- **WORK TO BE COMPLETED**: Copy every entry as is. Leave images out.

- **LISTED ENTRIES**:

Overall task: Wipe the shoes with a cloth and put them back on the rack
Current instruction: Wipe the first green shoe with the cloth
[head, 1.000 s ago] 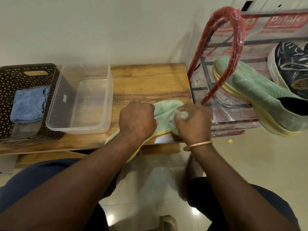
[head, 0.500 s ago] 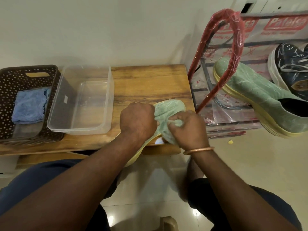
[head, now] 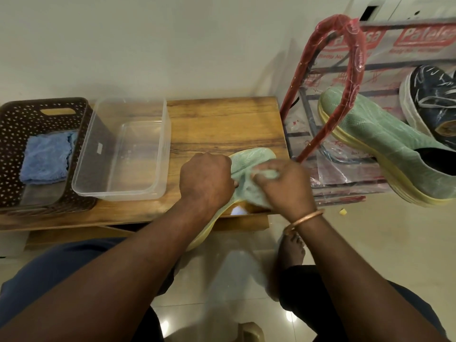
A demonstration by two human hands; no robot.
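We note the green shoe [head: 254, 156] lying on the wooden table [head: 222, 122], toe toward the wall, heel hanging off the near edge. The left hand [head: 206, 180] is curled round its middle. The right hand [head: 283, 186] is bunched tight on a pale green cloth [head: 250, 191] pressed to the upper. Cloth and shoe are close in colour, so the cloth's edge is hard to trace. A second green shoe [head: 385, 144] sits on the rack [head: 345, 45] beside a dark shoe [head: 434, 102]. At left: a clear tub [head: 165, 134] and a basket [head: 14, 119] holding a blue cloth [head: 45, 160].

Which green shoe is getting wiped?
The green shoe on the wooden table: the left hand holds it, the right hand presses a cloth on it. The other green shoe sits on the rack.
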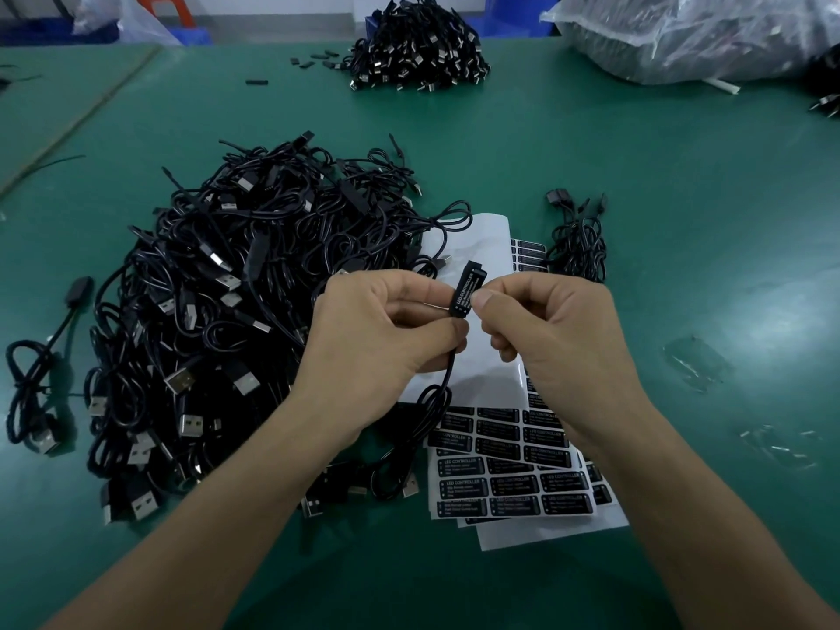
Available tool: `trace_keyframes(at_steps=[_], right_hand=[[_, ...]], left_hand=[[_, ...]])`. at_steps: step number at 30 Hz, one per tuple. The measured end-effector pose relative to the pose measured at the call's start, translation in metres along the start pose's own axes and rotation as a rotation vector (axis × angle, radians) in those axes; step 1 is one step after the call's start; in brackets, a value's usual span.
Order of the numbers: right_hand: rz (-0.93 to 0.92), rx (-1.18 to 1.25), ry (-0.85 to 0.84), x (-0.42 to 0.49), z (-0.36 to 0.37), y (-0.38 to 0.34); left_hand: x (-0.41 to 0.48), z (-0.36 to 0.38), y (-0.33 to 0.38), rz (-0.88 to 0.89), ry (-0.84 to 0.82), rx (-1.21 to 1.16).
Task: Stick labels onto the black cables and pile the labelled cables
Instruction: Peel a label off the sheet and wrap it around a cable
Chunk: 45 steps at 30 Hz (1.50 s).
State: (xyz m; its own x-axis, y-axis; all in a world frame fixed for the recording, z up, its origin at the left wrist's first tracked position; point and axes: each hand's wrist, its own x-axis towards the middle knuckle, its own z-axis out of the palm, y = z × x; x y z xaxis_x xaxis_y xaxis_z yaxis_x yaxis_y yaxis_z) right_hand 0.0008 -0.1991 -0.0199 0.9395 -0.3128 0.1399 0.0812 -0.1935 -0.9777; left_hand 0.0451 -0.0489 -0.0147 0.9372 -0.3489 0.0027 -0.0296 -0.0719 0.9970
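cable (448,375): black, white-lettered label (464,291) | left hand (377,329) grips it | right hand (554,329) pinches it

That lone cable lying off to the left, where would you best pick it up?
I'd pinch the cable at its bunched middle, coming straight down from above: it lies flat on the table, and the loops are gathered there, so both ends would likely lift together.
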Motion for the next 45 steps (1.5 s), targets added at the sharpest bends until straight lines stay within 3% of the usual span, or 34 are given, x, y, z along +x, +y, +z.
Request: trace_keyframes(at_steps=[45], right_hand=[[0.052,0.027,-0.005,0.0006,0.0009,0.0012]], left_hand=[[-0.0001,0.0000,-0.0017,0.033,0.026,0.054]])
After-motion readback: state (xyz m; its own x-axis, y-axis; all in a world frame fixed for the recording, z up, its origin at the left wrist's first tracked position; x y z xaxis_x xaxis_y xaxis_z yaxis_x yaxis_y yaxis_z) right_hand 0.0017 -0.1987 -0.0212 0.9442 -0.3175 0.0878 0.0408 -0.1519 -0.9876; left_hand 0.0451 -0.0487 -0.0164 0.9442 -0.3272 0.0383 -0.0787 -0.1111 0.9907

- **OUTPUT BELOW**:
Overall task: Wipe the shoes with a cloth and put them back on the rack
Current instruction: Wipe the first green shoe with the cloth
[head, 1.000 s ago] 
[head, 0.500 s ago] 
[head, now] 
A demonstration by two human hands; no robot.
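We note the green shoe [head: 254, 156] lying on the wooden table [head: 222, 122], toe toward the wall, heel hanging off the near edge. The left hand [head: 206, 180] is curled round its middle. The right hand [head: 283, 186] is bunched tight on a pale green cloth [head: 250, 191] pressed to the upper. Cloth and shoe are close in colour, so the cloth's edge is hard to trace. A second green shoe [head: 385, 144] sits on the rack [head: 345, 45] beside a dark shoe [head: 434, 102]. At left: a clear tub [head: 165, 134] and a basket [head: 14, 119] holding a blue cloth [head: 45, 160].

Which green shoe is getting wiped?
The green shoe on the wooden table: the left hand holds it, the right hand presses a cloth on it. The other green shoe sits on the rack.
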Available tool: `trace_keyframes(at_steps=[_], right_hand=[[_, ...]], left_hand=[[_, ...]])`. at_steps: step number at 30 Hz, one per tuple. The measured end-effector pose relative to the pose measured at the call's start, translation in metres along the start pose's own axes and rotation as a rotation vector (axis × angle, radians) in those axes; step 1 is one step after the call's start; in brackets, a value's usual span.
Order of the numbers: right_hand: rz (-0.93 to 0.92), rx (-1.18 to 1.25), ry (-0.85 to 0.84), x (-0.42 to 0.49), z (-0.36 to 0.37), y (-0.38 to 0.34); left_hand: x (-0.41 to 0.48), z (-0.36 to 0.38), y (-0.33 to 0.38), rz (-0.88 to 0.89), ry (-0.84 to 0.82), rx (-1.21 to 1.16).
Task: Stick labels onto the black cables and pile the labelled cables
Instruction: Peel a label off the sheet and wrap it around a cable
Chunk: 45 steps at 30 Hz (1.50 s).
State: (xyz m; its own x-axis, y-axis; all in a world frame fixed for the recording, z up, its origin at the left wrist's first tracked position; point and axes: each hand's wrist, its own x-axis towards the middle knuckle, its own z-axis out of the palm, y = z × x; x y z xaxis_x xaxis_y xaxis_z yaxis_x yaxis_y yaxis_z) right_hand 0.0008 -0.1991 -0.0199 0.9395 -0.3128 0.1399 0.0812 -0.1935 -0.9777; left_hand 0.0451 -0.0489 -0.0147 0.9372 -0.3489 0.0027 -0.0296 -0.0719 0.9970
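cable (448,375): black, white-lettered label (464,291) | left hand (377,329) grips it | right hand (554,329) pinches it

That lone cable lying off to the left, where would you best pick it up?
I'd pinch the cable at its bunched middle, coming straight down from above: it lies flat on the table, and the loops are gathered there, so both ends would likely lift together.
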Motion for the next 45 steps (1.5 s), targets added at the sharpest bends until straight lines stay within 3% of the usual span, or 34 are given, x, y, z along +x, +y, +z.
Request: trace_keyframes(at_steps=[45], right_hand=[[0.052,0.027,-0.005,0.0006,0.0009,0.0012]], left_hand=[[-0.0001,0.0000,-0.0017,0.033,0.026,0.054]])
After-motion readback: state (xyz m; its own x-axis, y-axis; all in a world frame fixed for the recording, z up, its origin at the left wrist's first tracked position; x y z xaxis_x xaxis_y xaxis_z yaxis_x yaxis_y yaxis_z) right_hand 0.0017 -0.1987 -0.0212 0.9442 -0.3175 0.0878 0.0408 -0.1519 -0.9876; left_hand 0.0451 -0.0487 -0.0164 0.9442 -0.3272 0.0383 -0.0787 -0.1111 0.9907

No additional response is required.